Understanding and analyzing a system’s response to various inputs is central to any scientific or engineering R&D. Designing a new steel alloy, for example, requires knowing its response to different loads. Scientific modeling aims to determine these relationships, often using mathematical models, in order to accelerate engineering design. These models could be straightforward linear functions, complex differential equations, or in modern times, neural networks. In all cases, models are designed, either by hand or computationally, from examining observed data. Of course, the amount of data we can collect is finite. As such, while we may always validate a model’s accuracy on previously observed data, in order for the model to be useful, we must also be confident in its accuracy on unobserved data.
Let’s look at a simple toy problem. Below, we have defined a system with one input and one output, which can be plotted on the x and y axes respectively. Prior to fitting a neural network (NN) to model this system, we collect data on this simple function between -2 and 2. After fitting the model, we can validate its accuracy on the previously observed data from its train mean squared error (MSE).
But how does the model perform on test data the model was not trained on? Well, it depends on the data!

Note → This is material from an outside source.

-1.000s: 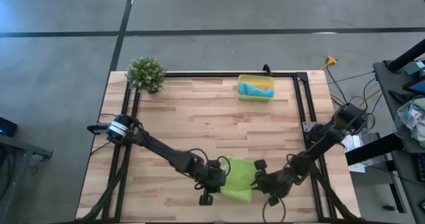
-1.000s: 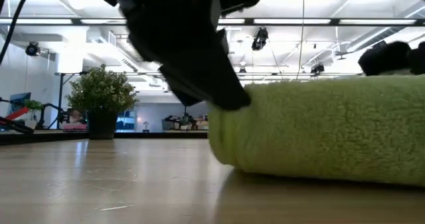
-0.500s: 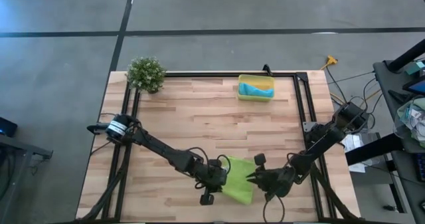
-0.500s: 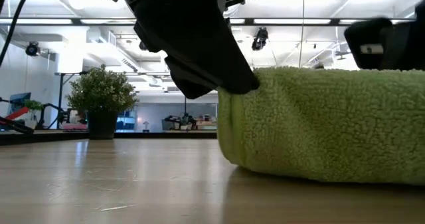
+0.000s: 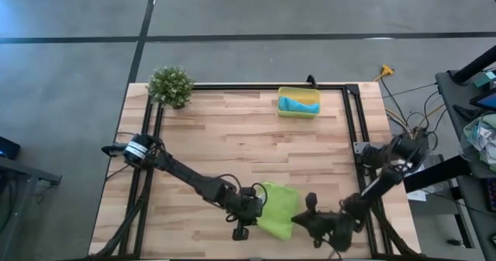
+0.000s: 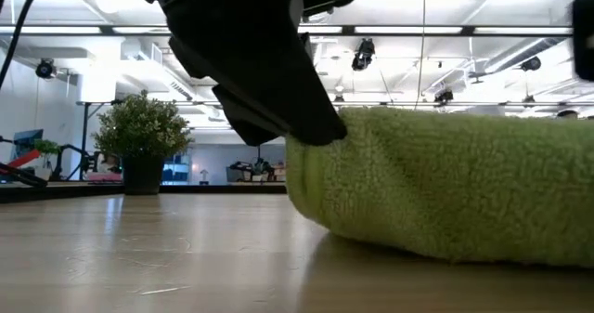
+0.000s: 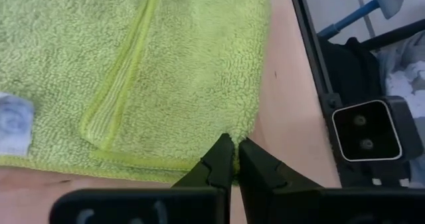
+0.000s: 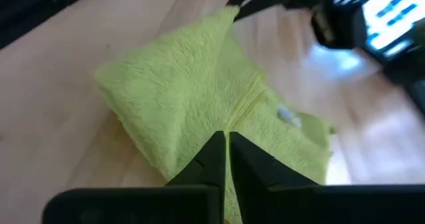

For this simple problem, we can clearly define test data that is similar to the training data, or in-distribution (ID), also collected between -2 and 2, and test data that is out of distribution (OOD), collected over a wider range. Model accuracy is excellent on the in-distribution test data, but unsurprisingly much poorer on the out-of-distribution test data. It is easy to say for this toy system if a test point is in-distribution or out-of-distribution by defining bounds on data fed into the model, but real systems with hundreds of inputs and outputs are significantly more complex, and it is infeasible, if not impossible to determine where to trust model predictions simply by defining dataset bounds.
This is why we need uncertainty aware models. Uncertainty predictions provide a confidence interval around model outputs and allow us to implicitly distinguish in-distribution vs out-of-distribution data using the model uncertainty. If the uncertainty aware model predicts high uncertainty for certain test data, we identify it as out-of-distribution.
Uncertainty aware materials modeling
Uncertainty-aware modeling with machine learning is receiving increased attention due to the complex, black-box nature of deep learning models. Probabilistic techniques such as Gaussian process models have been used in machine learning interatomic potentials (MLIPs) to improve their performance. GAP and FLARE are popular implementations with proprietary implementations being directly integrated into DFT software such as VASP. However, Gaussian process models do not scale well to large datasets, prohibiting them from being widely used.
At Physics Inverted Materials, we overcome this with our innovative graph neural network architecture that simultaneously predicts the energies, forces, stresses and their respective uncertainties. With uncertainty, we can identify high error samples that will lead to incorrect material properties. In every simulation we run, we predict the uncertainty to ensure our model is ingesting in-distribution data. Any simulation that encounters out-of-distribution data identified by uncertain energies, forces, or stresses prompts the model to be retrained with those uncertain data points.
The below figure shows why this is critical. In the left panel the training parity plot has a very low mean absolute error (MAE) of 0.04. With the current iteration MLIP, the uncertainty quantification plot in the center panel predicts high errors for a few of the atoms’ forces, marking this sample structure as uncertain. Importantly, this out-of-distribution sample has an MAE of 0.18 (right panel), much higher than the training MAE and could have led to incorrect material property prediction. This is exactly the same as what we identified above with the in- and out-of- distribution datasets. But, because we can identify out-of-distribution data, we add this sample to the training dataset, retrain the MLIP and now have an MAE of 0.05 and corresponding low uncertainties, indicating the previously out-of-distribution data is now in-distribution. The use of uncertainty aware simulations means that we are able to identify when our models are extrapolating and systematically improve them by adding more data to the training dataset so that in the next simulation it is interpolating and highly accurate.
Without knowing when a model is hallucinating, an MLIP can easily be used to predict inaccurate results. Because MLIP errors accumulate during property predictions, the errors in MLIPs that lead to property predictions greater than 25% are actually quite small. Below we show R2 values for foundation models (FMs) that are impressively high – force R2 greater than 0.96. However, even these small errors lead to accumulating errors and incorrect property predictions (see our previous blog posts for more info). However, our uncertainty aware models lead to R2 values greater than 0.99 that allow us to accurately reproduce DFT results.
Our state-of-the-art uncertainty-aware MLIPs provide us unparalleled confidence in our material property predictions. The uncertainty aware models enable us to identify in- and out-of- distribution data automatically. This means that we can understand the extent of where our models are accurate. If we need to sample outside of the current data distribution, we automatically expand our dataset. To this end, our uncertainty aware models embedded within an active learning paradigm are unique in the machine learning community and are truly generalizable models. This paradigm allows us to simulate many materials and material properties at DFT accuracy for the first time.